§ Supplied data
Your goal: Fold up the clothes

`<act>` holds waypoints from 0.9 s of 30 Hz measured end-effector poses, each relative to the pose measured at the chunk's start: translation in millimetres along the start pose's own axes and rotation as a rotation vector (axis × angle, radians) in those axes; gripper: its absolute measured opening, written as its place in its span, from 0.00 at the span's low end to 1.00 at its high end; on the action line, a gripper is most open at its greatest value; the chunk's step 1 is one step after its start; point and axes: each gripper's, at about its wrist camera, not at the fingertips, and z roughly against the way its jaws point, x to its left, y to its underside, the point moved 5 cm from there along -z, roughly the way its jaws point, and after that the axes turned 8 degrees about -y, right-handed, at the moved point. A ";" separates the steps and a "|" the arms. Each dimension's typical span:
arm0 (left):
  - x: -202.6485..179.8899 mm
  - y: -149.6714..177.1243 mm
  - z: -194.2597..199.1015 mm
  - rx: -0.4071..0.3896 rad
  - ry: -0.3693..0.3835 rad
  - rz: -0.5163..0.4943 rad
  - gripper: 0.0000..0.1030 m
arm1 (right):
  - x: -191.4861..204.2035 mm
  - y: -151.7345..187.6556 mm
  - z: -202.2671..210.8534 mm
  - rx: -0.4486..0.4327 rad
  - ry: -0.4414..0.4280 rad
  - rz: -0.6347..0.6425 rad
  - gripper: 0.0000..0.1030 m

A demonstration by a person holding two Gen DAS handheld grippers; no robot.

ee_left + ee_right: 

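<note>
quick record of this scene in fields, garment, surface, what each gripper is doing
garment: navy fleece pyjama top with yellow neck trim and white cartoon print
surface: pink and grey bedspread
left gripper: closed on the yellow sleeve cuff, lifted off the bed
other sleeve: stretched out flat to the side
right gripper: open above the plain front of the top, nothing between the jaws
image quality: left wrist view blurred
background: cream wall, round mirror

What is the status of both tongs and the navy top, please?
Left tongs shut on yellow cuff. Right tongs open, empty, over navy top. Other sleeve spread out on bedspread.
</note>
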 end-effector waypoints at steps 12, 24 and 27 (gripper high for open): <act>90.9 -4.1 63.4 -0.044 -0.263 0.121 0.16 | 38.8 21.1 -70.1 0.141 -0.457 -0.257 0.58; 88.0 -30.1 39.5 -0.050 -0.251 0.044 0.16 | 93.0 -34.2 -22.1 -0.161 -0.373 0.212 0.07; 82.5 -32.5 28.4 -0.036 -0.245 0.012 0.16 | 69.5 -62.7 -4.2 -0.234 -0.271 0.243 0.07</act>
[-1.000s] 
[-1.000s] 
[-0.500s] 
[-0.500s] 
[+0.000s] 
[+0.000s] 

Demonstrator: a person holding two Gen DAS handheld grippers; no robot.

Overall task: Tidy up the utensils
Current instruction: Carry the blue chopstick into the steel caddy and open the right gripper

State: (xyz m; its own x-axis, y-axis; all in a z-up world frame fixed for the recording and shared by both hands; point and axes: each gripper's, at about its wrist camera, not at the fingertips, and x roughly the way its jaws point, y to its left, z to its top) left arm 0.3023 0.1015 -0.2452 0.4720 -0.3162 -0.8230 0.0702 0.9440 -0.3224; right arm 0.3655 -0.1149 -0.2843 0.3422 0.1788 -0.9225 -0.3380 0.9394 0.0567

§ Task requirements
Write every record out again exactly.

§ Solution to this problem
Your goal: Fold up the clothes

`<act>` holds waypoints from 0.9 s of 30 Hz measured end-effector poses, each relative to the pose measured at the chunk's start: translation in millimetres along the start pose's own axes and rotation as a rotation vector (axis × angle, radians) in those axes; gripper: its absolute measured opening, written as its place in its span, from 0.00 at the span's low end to 1.00 at its high end; on the action line, a gripper is most open at its greatest value; the chunk's step 1 is one step after its start; point and axes: each gripper's, at about its wrist camera, not at the fingertips, and z roughly against the way its jaws point, x to its left, y to its underside, the point moved 5 cm from there along -z, roughly the way its jaws point, and after that the axes turned 8 degrees about -y, right-handed, at the moved point. A ";" separates the steps and a "|" the arms. Each dimension's typical span:
arm0 (left):
  - x: -202.6485..179.8899 mm
  - y: -149.6714..177.1243 mm
  - z: -194.2597..199.1015 mm
  - rx: -0.4071..0.3896 rad
  - ry: -0.3693..0.3835 rad
  - rz: -0.5163..0.4943 rad
  - gripper: 0.0000..0.1030 m
arm1 (right):
  - x: -191.4861..204.2035 mm
  - y: -151.7345..187.6556 mm
  - z: -202.2671..210.8534 mm
  - rx: -0.4486..0.4327 rad
  - ry: -0.4414..0.4280 rad
  - rz: -0.6347..0.6425 rad
  - gripper: 0.0000..0.1030 m

A demonstration by a person holding two Gen DAS handheld grippers; no robot.

ee_left + ee_right: 

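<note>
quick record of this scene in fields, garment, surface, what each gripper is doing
garment: navy fleece pyjama top with yellow neck trim and white cartoon print
surface: pink and grey bedspread
left gripper: closed on the yellow sleeve cuff, lifted off the bed
other sleeve: stretched out flat to the side
right gripper: open above the plain front of the top, nothing between the jaws
image quality: left wrist view blurred
background: cream wall, round mirror

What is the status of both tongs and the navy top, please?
Left tongs shut on yellow cuff. Right tongs open, empty, over navy top. Other sleeve spread out on bedspread.
</note>
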 end-effector waypoints at steps 12, 24 and 27 (gripper high for open): <act>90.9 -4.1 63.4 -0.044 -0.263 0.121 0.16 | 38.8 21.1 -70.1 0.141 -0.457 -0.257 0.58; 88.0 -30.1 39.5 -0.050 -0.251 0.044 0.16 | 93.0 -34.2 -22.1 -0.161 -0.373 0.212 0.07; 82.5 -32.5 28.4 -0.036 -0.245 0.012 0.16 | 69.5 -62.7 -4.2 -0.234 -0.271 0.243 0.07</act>
[-1.000s] 
[-1.000s] 
[-0.500s] 
[-0.500s] 
[+0.000s] 
[+0.000s] 

Demonstrator: a person holding two Gen DAS handheld grippers; no robot.

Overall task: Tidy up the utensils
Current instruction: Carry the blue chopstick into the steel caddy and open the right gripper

State: (xyz m; its own x-axis, y-axis; all in a z-up world frame fixed for the recording and shared by both hands; point and axes: each gripper's, at about its wrist camera, not at the fingertips, and x roughly the way its jaws point, y to its left, z to its top) left arm 0.3023 0.1015 -0.2452 0.4720 -0.3162 -0.8230 0.0702 0.9440 -0.3224; right arm 0.3655 -0.1149 -0.2843 0.3422 0.1788 -0.9225 -0.3380 0.9394 0.0567

Besides this answer, the exercise requires nothing else.